> _WORK REQUEST_
Without the pictures, print the lines running from the beginning of the material to the line containing "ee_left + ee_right", both ends included.

> _EXTRACTED INFORMATION_

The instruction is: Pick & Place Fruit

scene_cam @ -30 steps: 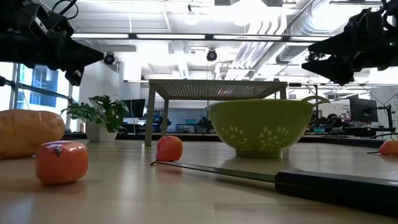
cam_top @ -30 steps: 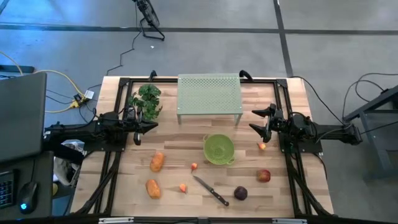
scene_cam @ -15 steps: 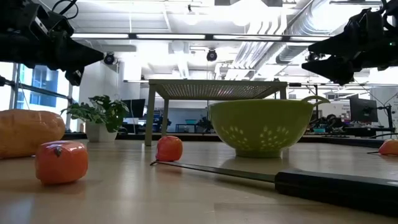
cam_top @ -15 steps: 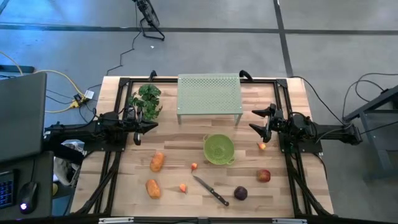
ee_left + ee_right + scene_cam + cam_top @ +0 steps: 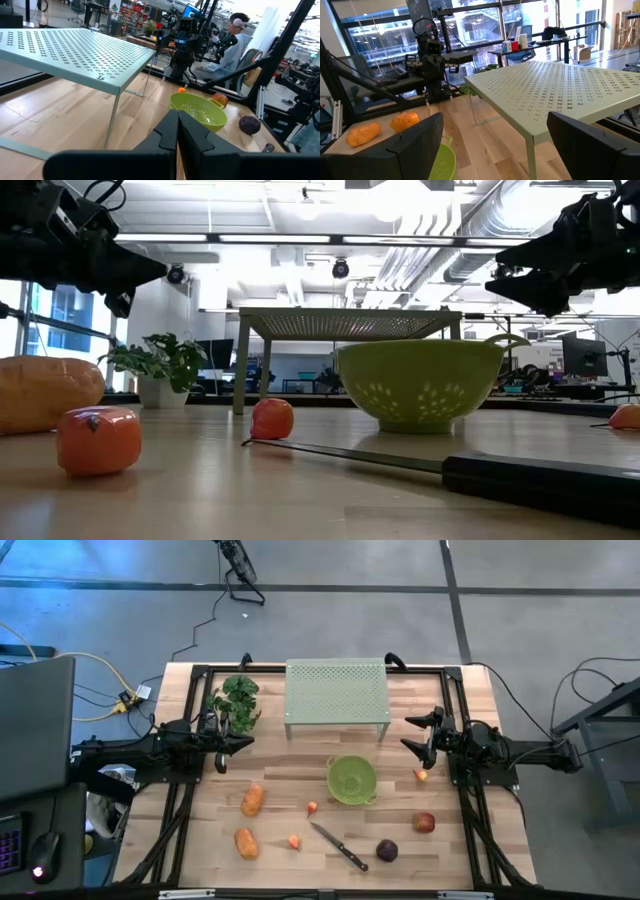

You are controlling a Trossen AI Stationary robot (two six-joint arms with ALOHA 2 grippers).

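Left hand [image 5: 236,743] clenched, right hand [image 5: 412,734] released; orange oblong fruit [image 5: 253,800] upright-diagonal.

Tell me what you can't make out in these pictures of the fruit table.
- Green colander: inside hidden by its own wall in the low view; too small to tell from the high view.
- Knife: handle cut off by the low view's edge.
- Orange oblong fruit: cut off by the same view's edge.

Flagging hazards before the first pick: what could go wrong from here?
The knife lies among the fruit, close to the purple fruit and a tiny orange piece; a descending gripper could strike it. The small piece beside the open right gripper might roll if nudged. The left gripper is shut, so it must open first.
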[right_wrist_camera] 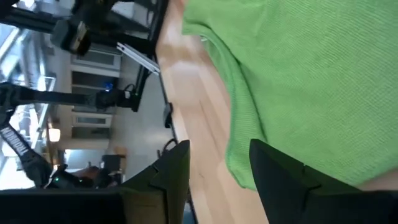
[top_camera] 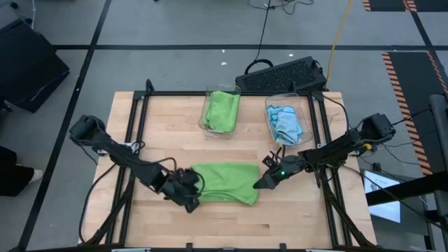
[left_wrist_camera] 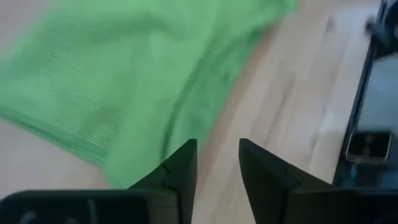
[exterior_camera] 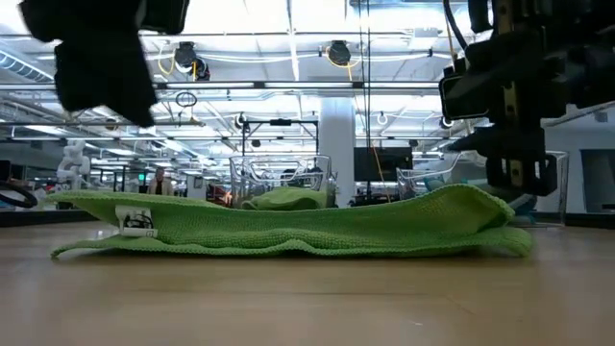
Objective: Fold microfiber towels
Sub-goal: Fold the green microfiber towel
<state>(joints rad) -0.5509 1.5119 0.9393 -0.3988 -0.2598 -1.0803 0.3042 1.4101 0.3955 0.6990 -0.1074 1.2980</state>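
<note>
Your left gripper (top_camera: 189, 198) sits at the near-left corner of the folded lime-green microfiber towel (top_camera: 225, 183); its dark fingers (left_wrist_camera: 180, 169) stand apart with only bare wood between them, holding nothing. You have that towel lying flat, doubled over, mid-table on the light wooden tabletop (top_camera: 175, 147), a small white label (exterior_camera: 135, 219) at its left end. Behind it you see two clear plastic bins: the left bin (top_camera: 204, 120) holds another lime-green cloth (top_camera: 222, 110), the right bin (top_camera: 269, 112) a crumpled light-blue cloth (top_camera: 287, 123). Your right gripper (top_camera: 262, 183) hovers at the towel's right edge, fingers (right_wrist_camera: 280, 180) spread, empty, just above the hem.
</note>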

> _RESULT OF THE EXERCISE_
The instruction is: Pick & Place Fruit

scene_cam @ -30 steps: 
cam_top @ -30 steps: 
scene_cam @ -15 steps: 
cam_top @ -15 steps: 
ee_left + ee_right + scene_cam + cam_top @ +0 steps: 

The output is finished.